**HOW TO COMPLETE THIS TASK:** Copy out the listing that follows, exact in every word, and skip the images.
______________________________
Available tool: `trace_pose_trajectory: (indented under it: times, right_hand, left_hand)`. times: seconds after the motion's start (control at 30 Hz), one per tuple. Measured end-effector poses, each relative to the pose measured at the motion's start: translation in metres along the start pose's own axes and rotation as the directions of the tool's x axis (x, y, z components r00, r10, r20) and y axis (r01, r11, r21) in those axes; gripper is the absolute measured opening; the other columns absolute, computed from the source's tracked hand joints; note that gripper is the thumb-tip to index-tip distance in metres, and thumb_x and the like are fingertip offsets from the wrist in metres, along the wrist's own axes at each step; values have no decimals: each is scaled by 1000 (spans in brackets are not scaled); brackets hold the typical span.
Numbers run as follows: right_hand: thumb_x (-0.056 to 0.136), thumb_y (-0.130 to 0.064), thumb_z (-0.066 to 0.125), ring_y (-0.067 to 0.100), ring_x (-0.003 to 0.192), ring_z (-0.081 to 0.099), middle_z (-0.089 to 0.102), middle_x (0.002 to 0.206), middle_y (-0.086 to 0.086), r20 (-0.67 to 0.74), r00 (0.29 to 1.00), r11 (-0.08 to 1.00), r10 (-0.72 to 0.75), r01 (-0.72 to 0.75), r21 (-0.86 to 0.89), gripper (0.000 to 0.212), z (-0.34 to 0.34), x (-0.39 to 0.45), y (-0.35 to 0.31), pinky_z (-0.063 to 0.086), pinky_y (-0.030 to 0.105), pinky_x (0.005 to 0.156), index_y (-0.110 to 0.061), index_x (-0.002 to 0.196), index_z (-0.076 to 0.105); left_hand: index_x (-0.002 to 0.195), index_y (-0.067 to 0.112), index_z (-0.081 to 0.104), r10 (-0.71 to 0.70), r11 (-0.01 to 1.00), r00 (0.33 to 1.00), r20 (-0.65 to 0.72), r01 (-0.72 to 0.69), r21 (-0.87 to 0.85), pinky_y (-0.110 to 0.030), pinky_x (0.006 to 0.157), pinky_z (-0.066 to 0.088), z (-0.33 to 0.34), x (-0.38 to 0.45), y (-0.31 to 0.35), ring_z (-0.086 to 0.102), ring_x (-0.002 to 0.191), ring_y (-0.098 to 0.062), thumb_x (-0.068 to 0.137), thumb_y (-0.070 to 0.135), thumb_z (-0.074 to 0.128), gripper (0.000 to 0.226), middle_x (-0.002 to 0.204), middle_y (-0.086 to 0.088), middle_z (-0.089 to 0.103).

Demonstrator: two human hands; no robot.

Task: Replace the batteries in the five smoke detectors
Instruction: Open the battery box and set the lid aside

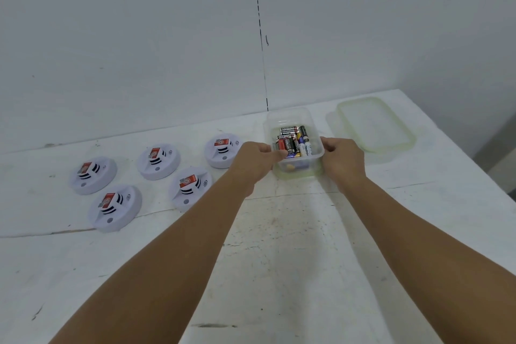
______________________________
**COMPLETED EXERCISE:**
Available tool: `trace_pose_trajectory: (indented under it: times, right_hand, left_hand)`. times: seconds after the motion's start (control at 30 Hz), one per tuple. Measured end-effector poses, each relative to the pose measured at the motion's start: translation in metres along the start pose's own axes and rotation as the directions of the tool's x axis (x, y, z components r00, r10, r20) and y axis (r01, r11, r21) in those axes; gripper is the absolute measured opening; the other columns absolute, computed from the source's tracked hand joints; note that gripper is the thumb-tip to index-tip distance in metres, and thumb_x and the like are fingertip offsets from the wrist in metres, along the wrist's own axes at each step; values have no decimals: each is scaled by 1000 (spans in brackets are not scaled); brackets hold the typical span.
Numbers run as follows: right_hand: thumb_x (-0.056 to 0.136), thumb_y (-0.130 to 0.064), thumb_z (-0.066 to 0.125), ring_y (-0.067 to 0.100), ring_x (-0.003 to 0.192), ring_z (-0.081 to 0.099), middle_z (-0.089 to 0.102), middle_x (0.002 to 0.206), middle_y (-0.086 to 0.086), r20 (-0.67 to 0.74), r00 (0.29 to 1.00), r11 (-0.08 to 1.00), r10 (-0.72 to 0.75), r01 (-0.72 to 0.75), r21 (-0.86 to 0.89), gripper (0.000 to 0.212), z (-0.34 to 0.34), x (-0.39 to 0.45), y (-0.35 to 0.31), pinky_z (-0.063 to 0.086), pinky_y (-0.030 to 0.105), pinky_x (0.005 to 0.156), index_y (-0.110 to 0.061), index_x (-0.002 to 0.196), index_z (-0.076 to 0.105); left_hand: index_x (-0.002 to 0.195), index_y (-0.067 to 0.112), index_z (-0.081 to 0.104), r10 (-0.71 to 0.70), r11 (-0.01 to 1.00), r00 (0.33 to 1.00), r20 (-0.65 to 0.72), r01 (-0.72 to 0.69), r21 (-0.87 to 0.85), pinky_y (-0.110 to 0.030), pinky_x (0.006 to 0.157), pinky_z (-0.066 to 0.088), z (-0.33 to 0.34), x (-0.38 to 0.45), y (-0.31 to 0.35), ring_z (-0.086 to 0.102), ring_x (-0.002 to 0.191), ring_y (-0.098 to 0.062), thumb_x (-0.068 to 0.137), thumb_y (-0.070 to 0.135), thumb_z (-0.074 to 0.128), gripper (0.000 to 0.226), middle_x (-0.002 to 0.204), middle_y (-0.086 to 0.088), middle_z (-0.089 to 0.103).

Demonstrator: two human hands; no robot.

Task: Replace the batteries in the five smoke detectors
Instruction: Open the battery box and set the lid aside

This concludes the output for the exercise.